Building a (Semi) Hidden High Flow Fuel Delivery System Part 3 3

The Tygon hose was partially assembled and then marked for length. A set of hose cutters makes short work of the hose cut.

Building a (Semi) Hidden High Flow Fuel Delivery System Part 3 4

These are the Breeze hose clamps mentioned in the text. Quality is superb. And yes, you pay a bit more, but you sure do get what you paid for.

Building a (Semi) Hidden High Flow Fuel Delivery System Part 3 5

This is the completed fuel pickup line. It consists of Earl’s fittings with combination AN and barbed ends, the Tygon hose mentioned in the text and double Breeze hose clamps per side.

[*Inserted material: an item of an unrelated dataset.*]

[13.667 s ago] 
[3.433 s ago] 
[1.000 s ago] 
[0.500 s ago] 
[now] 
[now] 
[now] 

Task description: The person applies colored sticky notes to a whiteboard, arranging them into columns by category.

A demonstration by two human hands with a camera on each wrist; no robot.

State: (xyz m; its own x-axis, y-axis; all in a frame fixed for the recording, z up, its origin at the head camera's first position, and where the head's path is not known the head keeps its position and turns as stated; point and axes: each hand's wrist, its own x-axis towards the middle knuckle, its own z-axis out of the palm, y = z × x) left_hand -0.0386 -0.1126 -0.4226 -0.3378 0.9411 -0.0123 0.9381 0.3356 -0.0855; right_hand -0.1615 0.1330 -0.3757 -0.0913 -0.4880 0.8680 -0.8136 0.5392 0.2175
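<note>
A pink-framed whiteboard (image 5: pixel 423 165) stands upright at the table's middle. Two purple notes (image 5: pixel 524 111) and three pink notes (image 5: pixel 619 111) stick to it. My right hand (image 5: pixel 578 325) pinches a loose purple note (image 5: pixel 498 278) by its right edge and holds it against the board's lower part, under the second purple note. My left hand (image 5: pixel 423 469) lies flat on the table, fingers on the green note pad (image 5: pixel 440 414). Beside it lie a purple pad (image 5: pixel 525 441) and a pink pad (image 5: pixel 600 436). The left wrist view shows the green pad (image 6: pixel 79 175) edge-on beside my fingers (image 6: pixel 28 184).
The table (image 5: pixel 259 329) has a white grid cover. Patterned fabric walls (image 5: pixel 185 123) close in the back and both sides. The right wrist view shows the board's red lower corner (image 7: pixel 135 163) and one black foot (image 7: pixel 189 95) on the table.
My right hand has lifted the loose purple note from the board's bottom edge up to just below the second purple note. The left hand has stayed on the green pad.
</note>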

Building a (Semi) Hidden High Flow Fuel Delivery System Part 3 6

Once the fittings inside the tank were tightened, the access plate was screwed into place, as shown here.

Building a (Semi) Hidden High Flow Fuel Delivery System Part 3 7

We also installed the fuel sending unit at this time. Note that the fuel port is blocked off. Although you can’t see it, the inside is also capped.